Somewhere I Belong escrita por Akasha Korhinny Aylam


Capítulo 2
Capítulo Dois: Era Uma Vez




Este capítulo também está disponível no +Fiction: plusfiction.com/book/433908/chapter/2

Somewhere...

À luz de velas se encontrava o recinto onde despertou. De teto baixo, esculpido em rústicos blocos de barro-escuro, o lugar tinha um aspecto humilde e funesto. Talvez tanto quanto às vestes acastanhadas e pesadas do homem que se assentava à beira da cama, velando seu sono com os olhos de um cobalto-anis jamais visto nos arco-íris e cabelos paz-platinados como chuva que batalha com o Sol. Era o interminável inverno buscando pela primavera eterna.

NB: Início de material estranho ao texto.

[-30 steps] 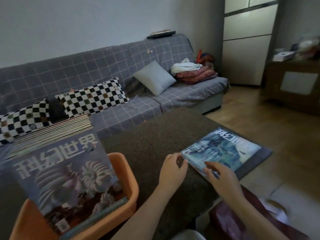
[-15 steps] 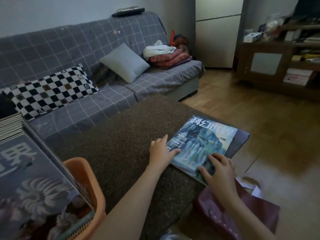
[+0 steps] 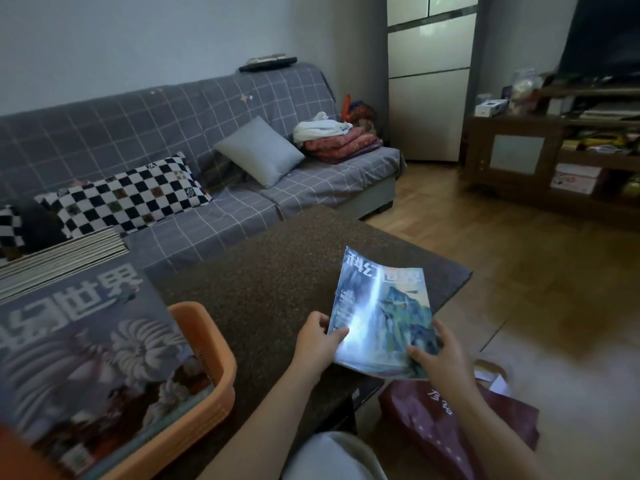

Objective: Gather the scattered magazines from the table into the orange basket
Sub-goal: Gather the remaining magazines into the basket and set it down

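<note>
Gripping blue magazine by near corners, left hand, right hand, raised above table, orange basket left.

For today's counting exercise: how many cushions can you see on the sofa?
3: a grey cushion leaning on the backrest, a checkered cushion left of it, another checkered cushion cut off at the left edge. More may lie outside the view.

The blue magazine, earlier flat at the tabletop's right corner, is now gripped by left hand and right hand, apparently lifted, bowed, nearer the front edge.
</note>
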A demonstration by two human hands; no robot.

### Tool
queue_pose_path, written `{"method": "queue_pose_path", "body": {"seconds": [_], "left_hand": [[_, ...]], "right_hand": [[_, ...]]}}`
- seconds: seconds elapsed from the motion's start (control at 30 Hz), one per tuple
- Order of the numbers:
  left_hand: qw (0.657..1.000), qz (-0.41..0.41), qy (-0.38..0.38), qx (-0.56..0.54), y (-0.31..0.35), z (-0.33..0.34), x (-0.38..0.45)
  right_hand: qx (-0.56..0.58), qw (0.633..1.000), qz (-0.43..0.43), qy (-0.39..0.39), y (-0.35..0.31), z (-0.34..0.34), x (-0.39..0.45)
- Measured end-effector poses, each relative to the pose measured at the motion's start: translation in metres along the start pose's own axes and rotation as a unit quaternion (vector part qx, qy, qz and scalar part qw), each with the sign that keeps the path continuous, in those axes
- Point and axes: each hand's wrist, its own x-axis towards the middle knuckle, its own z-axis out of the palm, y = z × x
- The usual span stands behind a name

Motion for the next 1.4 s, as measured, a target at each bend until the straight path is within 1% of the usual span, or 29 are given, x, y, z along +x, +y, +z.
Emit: {"method": "queue_pose_path", "body": {"seconds": [0.13, 0.3, 0.43, 0.53, 0.63, 0.77, 0.87, 0.97, 1.07, 1.23, 1.33, 1.4], "left_hand": [[0.996, 0.021, 0.036, -0.074, -0.009, -0.030, -0.037], [0.982, 0.064, 0.140, -0.109, -0.016, -0.081, -0.079], [0.966, 0.081, 0.195, -0.149, -0.021, -0.119, -0.107], [0.951, 0.100, 0.239, -0.168, -0.029, -0.148, -0.127], [0.948, 0.095, 0.257, -0.162, -0.039, -0.176, -0.140], [0.941, 0.101, 0.254, -0.200, -0.056, -0.213, -0.153], [0.940, 0.101, 0.266, -0.190, -0.071, -0.237, -0.158], [0.941, 0.099, 0.276, -0.167, -0.085, -0.256, -0.157], [0.936, 0.090, 0.312, -0.136, -0.093, -0.268, -0.156], [0.929, 0.020, 0.368, -0.017, -0.110, -0.274, -0.152], [0.918, -0.019, 0.397, 0.011, -0.118, -0.275, -0.150], [0.916, -0.022, 0.400, 0.026, -0.120, -0.275, -0.148]], "right_hand": [[0.069, 0.996, 0.022, -0.059, -0.012, 0.004, -0.022], [0.127, 0.980, -0.007, -0.151, -0.046, 0.025, -0.044], [0.165, 0.965, -0.026, -0.203, -0.078, 0.046, -0.062], [0.167, 0.953, -0.056, -0.247, -0.102, 0.063, -0.078], [0.178, 0.939, -0.077, -0.285, -0.121, 0.085, -0.090], [0.173, 0.924, -0.106, -0.324, -0.143, 0.118, -0.103], [0.161, 0.916, -0.118, -0.347, -0.155, 0.145, -0.107], [0.126, 0.914, -0.140, -0.358, -0.164, 0.172, -0.106], [0.083, 0.914, -0.170, -0.359, -0.169, 0.199, -0.105], [-0.015, 0.916, -0.238, -0.323, -0.172, 0.230, -0.108], [-0.050, 0.919, -0.261, -0.292, -0.168, 0.240, -0.111], [-0.064, 0.922, -0.269, -0.271, -0.166, 0.244, -0.113]]}}
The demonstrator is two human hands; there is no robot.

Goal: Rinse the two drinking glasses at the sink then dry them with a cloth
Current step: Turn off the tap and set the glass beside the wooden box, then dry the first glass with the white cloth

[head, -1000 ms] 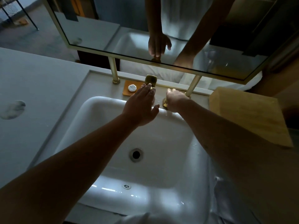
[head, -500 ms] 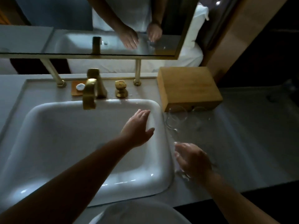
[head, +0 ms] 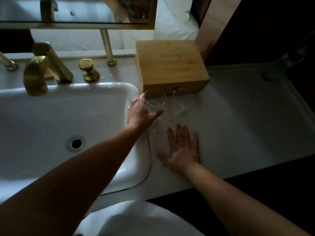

– Vous vous êtes réveillé... – sussurrou ele, provavelmente em francês, ocultando os olhos com uma mão e simulando um pequeno sorriso. – Dieu merci.

– Me desculpe – começou, tentando se sentar, no entanto desistiu ao ter as vistas escurecidas –, não entendi o que disse.

– Apenas um pequeno agradecimento ao Altíssimo – esclareceu o homem, agora em inglês, retirando a mão que escondia os fragmentos do arco-íris ideal, e os cravando nos seus olhos. – Passei o dia inteiro bastante preocupado com seu estado.

– Peço perdão por isso – voltou a desculpar-se e finalmente conseguiu sentar-se, apoiando a cabeça com a mão direita à testa. E um dia inteiro?! Dormira por um dia inteiro? –, mas quem é você?

O desconhecido deu um encorajador sorriso, e se apresentou:

– Sou Minos, o capelão de Mermaid Imamculée. Como se sente?

– Com dor de cabeça – confessou, retirando o apoio e recostando-se nos travesseiros.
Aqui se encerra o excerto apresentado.